We conducted a retrospective pre-post study of adult trauma patients (>18 years old) admitted to ICU at a level 1 trauma center over a 2-year period prior to and following EMP implementation, allowing for a 1-year transition period. Data were collected from the Nova Scotia Trauma Registry. We compared outcomes (mortality, length of stay [LOS], ventilator-free days) between patients admitted during pre-EMP and post-EMP periods, and assessed for factors associated with outcomes using binary logistic regression and generalized linear models.

RESULTS:

Overall, 526 patients were included in the analysis (292 pre-EMP, 234 post-EMP). Ages ranged from 18 to 92 years (mean 49.0 ± 20.4 years) and 74.3% were male. The post-EMP group had lower ICU mortality (21.6% vs. 12.8%; p=0.009) and in-hospital mortality (25.3% vs. 17.5%; p = 0.031).
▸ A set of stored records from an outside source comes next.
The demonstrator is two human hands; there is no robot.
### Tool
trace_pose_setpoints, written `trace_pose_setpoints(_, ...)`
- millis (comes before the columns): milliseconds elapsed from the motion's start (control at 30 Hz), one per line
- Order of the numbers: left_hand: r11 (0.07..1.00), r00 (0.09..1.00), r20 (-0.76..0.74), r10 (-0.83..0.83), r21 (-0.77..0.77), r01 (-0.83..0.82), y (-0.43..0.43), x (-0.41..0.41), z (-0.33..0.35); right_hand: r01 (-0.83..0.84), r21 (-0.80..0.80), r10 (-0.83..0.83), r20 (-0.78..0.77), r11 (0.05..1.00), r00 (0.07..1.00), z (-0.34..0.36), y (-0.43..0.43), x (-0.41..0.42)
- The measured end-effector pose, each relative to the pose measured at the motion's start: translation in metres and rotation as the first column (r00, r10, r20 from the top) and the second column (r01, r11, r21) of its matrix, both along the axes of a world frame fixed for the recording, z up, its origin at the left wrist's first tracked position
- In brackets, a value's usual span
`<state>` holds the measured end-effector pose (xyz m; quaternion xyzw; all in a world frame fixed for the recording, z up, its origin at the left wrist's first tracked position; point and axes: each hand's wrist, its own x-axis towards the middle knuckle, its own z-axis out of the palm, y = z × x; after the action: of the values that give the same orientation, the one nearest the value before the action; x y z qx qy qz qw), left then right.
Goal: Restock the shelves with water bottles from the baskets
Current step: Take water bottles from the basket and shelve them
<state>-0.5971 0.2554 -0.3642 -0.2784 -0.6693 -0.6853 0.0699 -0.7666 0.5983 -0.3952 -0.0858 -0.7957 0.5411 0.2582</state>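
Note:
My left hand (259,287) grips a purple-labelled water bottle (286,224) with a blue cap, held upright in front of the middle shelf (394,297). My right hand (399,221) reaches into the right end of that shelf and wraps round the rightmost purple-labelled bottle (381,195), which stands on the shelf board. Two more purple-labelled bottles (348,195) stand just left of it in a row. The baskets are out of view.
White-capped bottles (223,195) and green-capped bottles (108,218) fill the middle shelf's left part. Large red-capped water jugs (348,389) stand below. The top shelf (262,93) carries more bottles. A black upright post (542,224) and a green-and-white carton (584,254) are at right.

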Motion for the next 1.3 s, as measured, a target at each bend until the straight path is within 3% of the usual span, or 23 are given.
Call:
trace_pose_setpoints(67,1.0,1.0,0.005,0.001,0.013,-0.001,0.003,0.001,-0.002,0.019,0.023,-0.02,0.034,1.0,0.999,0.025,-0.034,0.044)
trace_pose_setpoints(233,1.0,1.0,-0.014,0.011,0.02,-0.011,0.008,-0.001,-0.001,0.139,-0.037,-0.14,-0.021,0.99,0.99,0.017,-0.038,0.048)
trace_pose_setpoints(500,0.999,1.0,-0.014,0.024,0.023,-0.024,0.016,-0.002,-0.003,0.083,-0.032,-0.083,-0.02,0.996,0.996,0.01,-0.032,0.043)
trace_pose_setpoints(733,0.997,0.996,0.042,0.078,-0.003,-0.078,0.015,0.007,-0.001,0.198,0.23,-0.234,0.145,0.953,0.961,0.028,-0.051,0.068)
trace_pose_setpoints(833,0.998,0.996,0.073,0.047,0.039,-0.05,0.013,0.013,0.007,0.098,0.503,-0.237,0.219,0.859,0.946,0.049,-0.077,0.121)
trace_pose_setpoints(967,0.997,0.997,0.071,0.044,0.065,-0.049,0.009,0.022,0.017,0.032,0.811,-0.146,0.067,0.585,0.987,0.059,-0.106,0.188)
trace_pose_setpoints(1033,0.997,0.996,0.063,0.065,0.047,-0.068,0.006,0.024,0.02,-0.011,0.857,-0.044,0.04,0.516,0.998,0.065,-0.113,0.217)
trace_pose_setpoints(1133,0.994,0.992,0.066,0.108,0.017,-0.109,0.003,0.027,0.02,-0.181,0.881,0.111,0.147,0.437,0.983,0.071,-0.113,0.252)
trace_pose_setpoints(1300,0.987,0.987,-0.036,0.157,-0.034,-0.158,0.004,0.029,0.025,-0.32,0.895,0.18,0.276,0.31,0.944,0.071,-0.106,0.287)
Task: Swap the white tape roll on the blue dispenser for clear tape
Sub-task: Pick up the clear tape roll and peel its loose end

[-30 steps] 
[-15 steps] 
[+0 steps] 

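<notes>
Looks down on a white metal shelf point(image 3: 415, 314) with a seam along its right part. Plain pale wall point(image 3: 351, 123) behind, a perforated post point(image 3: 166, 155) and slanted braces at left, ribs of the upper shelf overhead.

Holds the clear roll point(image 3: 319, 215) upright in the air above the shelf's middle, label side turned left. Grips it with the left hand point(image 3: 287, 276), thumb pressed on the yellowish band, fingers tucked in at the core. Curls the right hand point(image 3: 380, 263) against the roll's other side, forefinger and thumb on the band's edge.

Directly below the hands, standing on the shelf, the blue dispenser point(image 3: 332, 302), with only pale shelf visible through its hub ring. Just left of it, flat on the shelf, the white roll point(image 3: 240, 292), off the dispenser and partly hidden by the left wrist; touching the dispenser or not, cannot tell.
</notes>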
After controlling for confounders, patients in the post-EMP group were less likely to die in the ICU (OR = 0.43, 95% CI 0.24-0.79, p=0.006) or in-hospital (OR = 0.55, 95% CI 0.32-0.94, p= 0.03). In-hospital LOS, ICU LOS, ICU-free days, and number of ventilator-free days were similar between the two groups.

CONCLUSIONS:

Trauma patients admitted to ICU during the post-EMP period had decreased odds of ICU mortality and in-hospital mortality. This is the first study to demonstrate a significant reduction in trauma mortality following implementation of an ICU mobility protocol.Level III, therapeutic.